### What to do
Transcribe exactly the lines that fall between the one holding "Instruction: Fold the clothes" and the one holding "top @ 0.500", inclusive, from the entries below.

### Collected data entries
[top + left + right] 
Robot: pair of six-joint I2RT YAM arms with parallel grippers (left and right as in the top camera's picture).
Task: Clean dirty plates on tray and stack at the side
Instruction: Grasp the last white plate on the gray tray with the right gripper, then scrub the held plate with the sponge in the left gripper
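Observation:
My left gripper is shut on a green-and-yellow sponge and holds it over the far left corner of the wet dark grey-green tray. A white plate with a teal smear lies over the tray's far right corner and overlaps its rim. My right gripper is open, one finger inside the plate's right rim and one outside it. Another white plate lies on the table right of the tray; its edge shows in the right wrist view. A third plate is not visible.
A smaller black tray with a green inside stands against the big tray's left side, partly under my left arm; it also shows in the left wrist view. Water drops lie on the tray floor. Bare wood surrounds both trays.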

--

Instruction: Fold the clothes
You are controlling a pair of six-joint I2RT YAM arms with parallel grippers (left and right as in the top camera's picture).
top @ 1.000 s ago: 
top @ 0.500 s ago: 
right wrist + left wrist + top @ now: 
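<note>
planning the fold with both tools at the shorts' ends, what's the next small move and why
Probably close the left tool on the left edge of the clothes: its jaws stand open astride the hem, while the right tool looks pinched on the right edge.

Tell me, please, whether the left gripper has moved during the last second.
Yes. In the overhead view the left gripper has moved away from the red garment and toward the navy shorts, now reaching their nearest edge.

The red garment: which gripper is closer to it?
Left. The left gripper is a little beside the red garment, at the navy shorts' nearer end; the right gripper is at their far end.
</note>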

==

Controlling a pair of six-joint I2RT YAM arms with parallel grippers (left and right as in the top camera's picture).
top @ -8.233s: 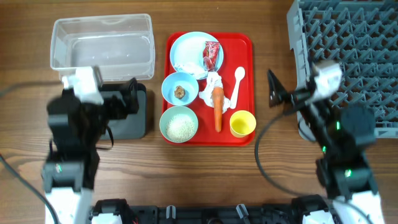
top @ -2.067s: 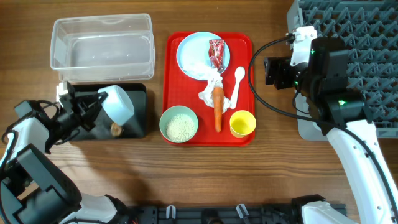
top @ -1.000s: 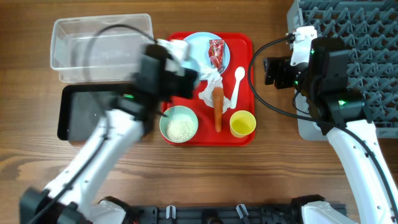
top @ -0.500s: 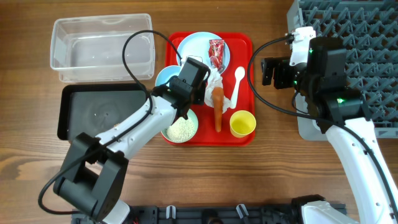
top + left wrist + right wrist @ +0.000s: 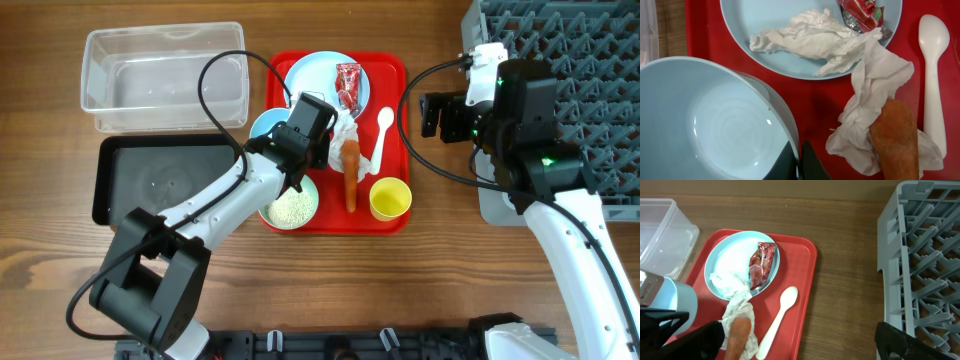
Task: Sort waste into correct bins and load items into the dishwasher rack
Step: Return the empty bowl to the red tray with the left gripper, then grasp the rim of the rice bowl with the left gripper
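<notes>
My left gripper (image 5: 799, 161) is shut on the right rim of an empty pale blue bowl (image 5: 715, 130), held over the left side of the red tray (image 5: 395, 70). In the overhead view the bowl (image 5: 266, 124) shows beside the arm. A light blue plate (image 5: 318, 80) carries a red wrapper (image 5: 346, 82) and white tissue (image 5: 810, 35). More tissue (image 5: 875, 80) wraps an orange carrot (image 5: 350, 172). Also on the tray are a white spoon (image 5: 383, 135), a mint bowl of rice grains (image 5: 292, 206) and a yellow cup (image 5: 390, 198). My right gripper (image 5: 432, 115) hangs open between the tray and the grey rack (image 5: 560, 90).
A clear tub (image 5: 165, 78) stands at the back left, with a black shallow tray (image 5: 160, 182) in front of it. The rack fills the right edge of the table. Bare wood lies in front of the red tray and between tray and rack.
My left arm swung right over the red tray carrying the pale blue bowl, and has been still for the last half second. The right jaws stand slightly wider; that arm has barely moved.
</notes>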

### Response area
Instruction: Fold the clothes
You are controlling a pair of six-joint I2RT YAM arms with parallel grippers (left and right as in the top camera's picture).
top @ 1.000 s ago: 
top @ 0.500 s ago: 

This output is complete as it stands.